At temperature 0.6, the model was tasked with building a complete personal finance dashboard as a single HTML file — Canvas charts, budget tracker, dark mode, transaction filtering, upcoming bills, responsive layout. The agent worked autonomously: planned the architecture, wrote the entire ~1100-line file, caught its own bugs (date.now → date.getTime), fixed dark mode logic, ran Node.js validation, and iterated until all checks passed. The final finance-dashboard.html was a polished, production-quality single-page app — no external dependencies, no hallucinations, no broken features.

This is not cherry-picked. It's the first test we ran. The benchmarks didn't lie — ASHQ1 preserves enough quality that a 6.4 GB quant can drive an autonomous coding agent to build complete, working applications from scratch.

How It Works

1. Floor Assignment

Every tensor starts at a minimum tier by class. SSM params and norms lock at F16. Embeddings start at Q5_K. Weight matrices start at Q4_K (or IQ4_XS for QAT models). MTP heads get Q5_K.

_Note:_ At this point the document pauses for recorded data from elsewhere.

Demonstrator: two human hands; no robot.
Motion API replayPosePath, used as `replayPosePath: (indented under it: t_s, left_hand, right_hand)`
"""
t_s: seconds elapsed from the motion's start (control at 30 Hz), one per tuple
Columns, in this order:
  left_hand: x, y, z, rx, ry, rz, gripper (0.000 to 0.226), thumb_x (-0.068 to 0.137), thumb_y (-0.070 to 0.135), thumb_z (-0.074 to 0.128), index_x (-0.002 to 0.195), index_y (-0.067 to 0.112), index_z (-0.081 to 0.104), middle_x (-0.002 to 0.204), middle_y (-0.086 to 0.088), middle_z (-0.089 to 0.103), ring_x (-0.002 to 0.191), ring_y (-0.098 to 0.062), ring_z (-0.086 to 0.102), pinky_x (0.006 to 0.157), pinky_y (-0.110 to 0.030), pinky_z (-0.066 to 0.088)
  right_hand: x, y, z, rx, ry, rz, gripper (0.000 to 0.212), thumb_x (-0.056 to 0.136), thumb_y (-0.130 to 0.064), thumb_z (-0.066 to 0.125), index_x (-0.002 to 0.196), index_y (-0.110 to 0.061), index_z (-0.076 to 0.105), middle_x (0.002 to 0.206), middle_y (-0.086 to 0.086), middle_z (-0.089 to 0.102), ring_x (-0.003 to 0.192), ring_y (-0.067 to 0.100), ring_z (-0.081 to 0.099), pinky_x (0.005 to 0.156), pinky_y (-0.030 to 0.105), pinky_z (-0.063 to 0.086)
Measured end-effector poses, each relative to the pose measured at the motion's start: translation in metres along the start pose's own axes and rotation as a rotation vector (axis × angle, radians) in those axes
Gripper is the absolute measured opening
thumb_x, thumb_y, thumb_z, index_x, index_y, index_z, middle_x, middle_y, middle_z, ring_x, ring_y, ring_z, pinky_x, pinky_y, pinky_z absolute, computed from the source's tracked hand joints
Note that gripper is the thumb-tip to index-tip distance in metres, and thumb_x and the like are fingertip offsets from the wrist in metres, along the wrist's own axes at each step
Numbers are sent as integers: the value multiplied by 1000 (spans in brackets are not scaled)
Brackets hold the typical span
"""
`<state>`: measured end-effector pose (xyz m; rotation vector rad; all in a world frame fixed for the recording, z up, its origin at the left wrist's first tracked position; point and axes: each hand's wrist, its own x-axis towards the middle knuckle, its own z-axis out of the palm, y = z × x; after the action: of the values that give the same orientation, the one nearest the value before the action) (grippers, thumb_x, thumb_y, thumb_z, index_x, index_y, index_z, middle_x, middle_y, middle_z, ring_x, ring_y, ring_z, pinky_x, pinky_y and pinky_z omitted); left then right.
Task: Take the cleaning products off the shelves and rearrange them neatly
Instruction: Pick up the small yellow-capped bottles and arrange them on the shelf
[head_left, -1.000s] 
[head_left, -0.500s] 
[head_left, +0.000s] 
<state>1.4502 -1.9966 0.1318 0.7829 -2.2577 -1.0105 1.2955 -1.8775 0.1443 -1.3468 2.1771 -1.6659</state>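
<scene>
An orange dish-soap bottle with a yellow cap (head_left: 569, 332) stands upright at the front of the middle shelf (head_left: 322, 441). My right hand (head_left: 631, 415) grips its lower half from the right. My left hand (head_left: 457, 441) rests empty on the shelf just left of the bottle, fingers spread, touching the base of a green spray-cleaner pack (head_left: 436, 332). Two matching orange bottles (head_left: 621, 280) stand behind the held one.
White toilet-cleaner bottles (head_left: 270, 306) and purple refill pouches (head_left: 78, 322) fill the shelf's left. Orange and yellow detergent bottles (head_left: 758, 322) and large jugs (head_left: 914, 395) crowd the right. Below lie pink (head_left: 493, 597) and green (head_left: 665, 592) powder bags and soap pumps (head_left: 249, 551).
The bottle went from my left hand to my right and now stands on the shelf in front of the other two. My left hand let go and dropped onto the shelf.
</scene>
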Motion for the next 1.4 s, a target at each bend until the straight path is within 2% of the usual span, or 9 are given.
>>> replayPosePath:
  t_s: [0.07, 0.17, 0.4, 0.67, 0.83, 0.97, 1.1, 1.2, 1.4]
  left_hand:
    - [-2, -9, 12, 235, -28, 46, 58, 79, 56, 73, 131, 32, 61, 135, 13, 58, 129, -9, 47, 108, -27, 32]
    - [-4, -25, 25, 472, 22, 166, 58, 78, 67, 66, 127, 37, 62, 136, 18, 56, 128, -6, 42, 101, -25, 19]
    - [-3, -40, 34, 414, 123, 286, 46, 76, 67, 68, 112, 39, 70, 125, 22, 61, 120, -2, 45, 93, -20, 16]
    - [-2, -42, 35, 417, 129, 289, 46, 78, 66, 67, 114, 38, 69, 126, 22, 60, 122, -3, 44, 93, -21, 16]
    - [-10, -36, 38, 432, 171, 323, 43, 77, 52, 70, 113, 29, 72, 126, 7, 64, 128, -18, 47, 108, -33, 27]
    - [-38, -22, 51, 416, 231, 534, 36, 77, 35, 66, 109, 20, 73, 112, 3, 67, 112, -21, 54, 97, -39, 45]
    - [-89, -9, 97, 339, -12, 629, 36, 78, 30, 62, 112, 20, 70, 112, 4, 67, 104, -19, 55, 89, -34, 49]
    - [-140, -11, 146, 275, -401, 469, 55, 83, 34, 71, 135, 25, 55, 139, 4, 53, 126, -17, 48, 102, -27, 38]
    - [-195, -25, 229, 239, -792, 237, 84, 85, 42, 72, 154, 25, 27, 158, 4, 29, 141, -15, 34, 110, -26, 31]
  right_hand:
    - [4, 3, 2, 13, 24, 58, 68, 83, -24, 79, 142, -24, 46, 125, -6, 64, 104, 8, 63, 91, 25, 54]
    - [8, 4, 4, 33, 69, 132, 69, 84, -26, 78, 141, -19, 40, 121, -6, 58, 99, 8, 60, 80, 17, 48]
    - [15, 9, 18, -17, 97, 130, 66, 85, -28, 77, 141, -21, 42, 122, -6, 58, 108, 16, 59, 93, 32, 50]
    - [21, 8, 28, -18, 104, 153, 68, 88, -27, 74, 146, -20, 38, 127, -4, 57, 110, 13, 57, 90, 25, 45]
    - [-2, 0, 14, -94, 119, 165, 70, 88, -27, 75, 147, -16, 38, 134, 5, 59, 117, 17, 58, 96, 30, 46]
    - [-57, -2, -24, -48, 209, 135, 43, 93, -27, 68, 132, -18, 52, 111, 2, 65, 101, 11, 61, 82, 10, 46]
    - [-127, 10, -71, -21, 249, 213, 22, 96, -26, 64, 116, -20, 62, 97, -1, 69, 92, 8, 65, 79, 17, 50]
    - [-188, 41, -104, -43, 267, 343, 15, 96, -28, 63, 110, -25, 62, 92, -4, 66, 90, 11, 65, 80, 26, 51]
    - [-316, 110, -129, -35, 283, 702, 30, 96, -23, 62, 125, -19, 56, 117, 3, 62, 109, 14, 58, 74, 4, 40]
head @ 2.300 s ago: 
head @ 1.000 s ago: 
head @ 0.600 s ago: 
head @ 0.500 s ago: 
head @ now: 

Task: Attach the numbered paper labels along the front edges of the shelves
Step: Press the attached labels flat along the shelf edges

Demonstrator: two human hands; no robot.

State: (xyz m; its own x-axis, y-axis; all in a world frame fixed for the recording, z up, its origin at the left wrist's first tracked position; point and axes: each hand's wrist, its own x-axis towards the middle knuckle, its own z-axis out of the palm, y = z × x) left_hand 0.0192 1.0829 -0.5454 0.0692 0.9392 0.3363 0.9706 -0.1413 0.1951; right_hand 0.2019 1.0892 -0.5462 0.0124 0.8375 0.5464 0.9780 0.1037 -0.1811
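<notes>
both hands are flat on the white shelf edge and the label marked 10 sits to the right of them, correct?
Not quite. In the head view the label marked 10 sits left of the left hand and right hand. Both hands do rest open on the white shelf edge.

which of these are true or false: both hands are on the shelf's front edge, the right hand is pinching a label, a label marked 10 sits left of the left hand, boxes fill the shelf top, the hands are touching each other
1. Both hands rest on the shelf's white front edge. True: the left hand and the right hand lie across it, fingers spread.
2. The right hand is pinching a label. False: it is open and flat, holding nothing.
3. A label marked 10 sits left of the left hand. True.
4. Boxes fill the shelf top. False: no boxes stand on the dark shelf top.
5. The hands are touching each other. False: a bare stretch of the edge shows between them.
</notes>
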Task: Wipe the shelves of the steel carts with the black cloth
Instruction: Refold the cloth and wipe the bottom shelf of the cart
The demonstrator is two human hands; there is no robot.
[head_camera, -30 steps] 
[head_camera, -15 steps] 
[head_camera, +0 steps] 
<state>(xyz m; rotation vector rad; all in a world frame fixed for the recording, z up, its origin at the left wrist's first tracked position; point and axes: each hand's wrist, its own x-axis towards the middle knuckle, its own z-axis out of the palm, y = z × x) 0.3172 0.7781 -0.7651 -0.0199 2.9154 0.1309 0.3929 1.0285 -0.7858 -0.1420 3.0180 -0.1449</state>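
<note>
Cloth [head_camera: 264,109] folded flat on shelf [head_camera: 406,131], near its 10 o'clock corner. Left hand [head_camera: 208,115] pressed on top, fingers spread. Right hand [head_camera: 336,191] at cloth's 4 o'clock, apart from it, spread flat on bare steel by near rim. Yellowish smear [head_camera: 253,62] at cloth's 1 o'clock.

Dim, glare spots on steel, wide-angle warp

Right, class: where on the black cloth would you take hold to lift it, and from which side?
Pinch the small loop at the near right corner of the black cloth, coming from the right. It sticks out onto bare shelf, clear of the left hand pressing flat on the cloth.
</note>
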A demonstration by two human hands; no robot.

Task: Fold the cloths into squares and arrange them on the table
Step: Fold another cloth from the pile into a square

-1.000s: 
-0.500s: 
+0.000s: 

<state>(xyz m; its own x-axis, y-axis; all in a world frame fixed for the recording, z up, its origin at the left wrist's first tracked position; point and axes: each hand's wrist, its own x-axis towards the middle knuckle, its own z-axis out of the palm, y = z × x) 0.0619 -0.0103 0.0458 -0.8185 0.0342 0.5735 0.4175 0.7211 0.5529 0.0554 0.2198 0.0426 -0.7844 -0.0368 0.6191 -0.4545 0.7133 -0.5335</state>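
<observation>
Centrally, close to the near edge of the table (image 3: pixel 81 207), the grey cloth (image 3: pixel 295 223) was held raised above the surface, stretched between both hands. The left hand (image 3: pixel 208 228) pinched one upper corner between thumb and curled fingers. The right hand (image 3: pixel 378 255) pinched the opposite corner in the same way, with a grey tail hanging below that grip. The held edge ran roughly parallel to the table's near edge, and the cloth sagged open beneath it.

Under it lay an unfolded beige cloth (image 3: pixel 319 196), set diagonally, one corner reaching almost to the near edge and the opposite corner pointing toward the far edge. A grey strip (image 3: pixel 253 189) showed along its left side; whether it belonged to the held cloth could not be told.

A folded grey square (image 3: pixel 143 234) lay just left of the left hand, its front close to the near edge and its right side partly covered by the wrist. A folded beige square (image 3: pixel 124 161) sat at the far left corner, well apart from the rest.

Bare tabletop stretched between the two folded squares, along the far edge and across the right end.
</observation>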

2. Depth-Weighted Importance

Imatrix in_sum2 measures how much each weight contributes to the output variance. This raw importance gets scaled by layer position:

Layer 0: 2.0× (embedding proximity)
Last 5 layers: 1.5× (output proximity)
Middle: 1.0×

3. Tied Group Detection

Tensors with numerically identical in_sum2 arrays are tied (shared weights). They form a single upgrade group — all members upgrade together as one unit. Group importance is the sum of its members' importance, preventing large groups from being starved of budget.

4. Priority Queue Drain

All possible single-tier upgrades are pushed into a max-heap:

utility/MiB = sum(timp[group]) × (MSE(cur) − MSE(next)) / (size(next) − size(cur))

MSE per tier is theoretical: MSE = 2^(-2 × bpw). K-quants get +0.1 effective bpw vs IQ-quants at the same real bpw, so IQ4_NL→Q4_K is a free quality gain.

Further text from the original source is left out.